▸ Problem to work on:
From the entries that follow, report every line in which "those" occurs.
Entries shown Start Marker
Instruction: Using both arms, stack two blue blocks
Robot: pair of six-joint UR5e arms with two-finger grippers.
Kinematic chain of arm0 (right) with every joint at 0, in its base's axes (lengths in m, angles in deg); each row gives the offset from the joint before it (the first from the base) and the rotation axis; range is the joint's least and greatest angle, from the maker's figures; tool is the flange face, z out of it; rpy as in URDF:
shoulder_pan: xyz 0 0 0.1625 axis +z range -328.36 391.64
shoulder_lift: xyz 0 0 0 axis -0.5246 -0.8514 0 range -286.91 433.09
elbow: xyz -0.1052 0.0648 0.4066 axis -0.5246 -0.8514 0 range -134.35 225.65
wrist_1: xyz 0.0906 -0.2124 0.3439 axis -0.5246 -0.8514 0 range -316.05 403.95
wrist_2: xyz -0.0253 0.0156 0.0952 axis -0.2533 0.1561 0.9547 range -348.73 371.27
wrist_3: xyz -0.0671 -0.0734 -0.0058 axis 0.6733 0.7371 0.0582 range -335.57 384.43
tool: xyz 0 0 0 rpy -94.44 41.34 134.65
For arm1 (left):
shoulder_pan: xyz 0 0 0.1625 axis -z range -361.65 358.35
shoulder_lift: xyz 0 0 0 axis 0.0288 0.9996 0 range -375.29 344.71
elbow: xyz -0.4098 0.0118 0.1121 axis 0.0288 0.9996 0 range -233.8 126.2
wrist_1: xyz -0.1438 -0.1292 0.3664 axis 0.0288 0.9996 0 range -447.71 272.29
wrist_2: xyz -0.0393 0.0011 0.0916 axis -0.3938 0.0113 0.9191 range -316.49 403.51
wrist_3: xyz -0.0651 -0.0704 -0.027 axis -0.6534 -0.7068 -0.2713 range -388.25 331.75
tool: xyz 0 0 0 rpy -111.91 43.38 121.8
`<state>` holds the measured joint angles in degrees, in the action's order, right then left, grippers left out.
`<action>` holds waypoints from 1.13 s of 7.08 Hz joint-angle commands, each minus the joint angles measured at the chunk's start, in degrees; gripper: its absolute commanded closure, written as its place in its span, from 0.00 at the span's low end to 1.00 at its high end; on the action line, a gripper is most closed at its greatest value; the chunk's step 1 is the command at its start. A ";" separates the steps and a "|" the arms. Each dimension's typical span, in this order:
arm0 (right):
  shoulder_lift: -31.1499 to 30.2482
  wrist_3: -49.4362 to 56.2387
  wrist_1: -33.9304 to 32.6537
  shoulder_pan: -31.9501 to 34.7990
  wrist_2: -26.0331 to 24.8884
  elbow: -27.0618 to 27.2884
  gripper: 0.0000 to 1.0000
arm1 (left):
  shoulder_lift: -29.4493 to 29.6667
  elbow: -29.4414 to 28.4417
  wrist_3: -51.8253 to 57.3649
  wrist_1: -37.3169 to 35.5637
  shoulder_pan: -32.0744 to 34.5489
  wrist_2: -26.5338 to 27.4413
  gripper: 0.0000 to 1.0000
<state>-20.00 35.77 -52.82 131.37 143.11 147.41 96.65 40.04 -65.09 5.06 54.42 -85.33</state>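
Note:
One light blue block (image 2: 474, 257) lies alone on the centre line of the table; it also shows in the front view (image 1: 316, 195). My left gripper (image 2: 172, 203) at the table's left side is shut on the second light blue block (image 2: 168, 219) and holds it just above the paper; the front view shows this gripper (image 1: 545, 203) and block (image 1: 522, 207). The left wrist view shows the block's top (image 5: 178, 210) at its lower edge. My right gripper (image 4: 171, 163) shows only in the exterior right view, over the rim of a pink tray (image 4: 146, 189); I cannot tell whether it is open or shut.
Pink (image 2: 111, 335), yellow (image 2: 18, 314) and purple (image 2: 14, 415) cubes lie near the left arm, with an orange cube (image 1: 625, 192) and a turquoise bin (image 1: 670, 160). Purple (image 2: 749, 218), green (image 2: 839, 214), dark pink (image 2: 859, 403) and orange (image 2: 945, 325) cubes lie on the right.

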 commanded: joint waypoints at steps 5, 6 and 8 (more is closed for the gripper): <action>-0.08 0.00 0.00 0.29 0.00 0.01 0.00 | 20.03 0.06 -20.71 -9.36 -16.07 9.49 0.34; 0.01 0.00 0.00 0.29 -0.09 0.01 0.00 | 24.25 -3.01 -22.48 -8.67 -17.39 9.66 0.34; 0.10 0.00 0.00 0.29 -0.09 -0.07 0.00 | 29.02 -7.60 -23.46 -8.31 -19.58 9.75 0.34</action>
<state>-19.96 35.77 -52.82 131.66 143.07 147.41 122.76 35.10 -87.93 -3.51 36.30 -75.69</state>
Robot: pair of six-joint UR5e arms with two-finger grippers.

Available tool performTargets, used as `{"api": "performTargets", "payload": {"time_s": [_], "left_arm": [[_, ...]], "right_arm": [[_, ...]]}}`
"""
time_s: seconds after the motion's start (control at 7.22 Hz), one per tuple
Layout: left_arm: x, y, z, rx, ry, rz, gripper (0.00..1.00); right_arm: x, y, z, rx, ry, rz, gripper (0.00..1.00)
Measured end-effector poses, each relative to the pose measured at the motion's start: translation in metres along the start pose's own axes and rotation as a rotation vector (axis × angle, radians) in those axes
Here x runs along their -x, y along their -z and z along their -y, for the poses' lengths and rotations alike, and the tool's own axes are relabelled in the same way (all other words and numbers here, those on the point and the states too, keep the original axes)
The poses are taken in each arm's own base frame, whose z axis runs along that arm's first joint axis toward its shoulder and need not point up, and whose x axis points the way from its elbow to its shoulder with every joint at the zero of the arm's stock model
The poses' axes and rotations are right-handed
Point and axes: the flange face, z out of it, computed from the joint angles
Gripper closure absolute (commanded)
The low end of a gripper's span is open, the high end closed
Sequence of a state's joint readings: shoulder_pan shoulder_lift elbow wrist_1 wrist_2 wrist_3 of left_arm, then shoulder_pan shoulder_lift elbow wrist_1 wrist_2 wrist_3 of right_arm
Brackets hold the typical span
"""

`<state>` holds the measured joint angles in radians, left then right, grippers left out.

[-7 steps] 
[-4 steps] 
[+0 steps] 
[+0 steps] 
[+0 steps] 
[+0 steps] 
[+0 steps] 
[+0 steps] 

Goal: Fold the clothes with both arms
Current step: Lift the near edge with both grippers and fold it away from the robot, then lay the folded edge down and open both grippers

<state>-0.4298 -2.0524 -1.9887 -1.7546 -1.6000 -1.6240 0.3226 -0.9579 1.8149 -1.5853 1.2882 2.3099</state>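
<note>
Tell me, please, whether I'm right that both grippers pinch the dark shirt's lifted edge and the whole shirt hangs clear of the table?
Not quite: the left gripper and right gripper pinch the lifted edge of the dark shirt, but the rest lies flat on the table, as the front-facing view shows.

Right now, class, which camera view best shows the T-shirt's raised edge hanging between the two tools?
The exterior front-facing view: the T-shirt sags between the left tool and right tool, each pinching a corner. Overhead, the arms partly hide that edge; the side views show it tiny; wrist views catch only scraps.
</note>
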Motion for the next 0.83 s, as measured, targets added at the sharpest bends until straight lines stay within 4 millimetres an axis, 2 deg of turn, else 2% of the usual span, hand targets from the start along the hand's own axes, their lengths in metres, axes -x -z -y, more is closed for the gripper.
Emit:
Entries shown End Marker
▸ Task answer:
Measured end-effector poses, each relative to the pose measured at the motion's start: translation in metres along the start pose's own axes and rotation as a rotation vector (axis × angle, radians) in those axes
Here x runs along their -x, y along their -z and z along their -y, for the poses' lengths and rotations alike, and the tool's own axes are relabelled in the same way (all other words and numbers here, those on the point and the states too, keep the original axes)

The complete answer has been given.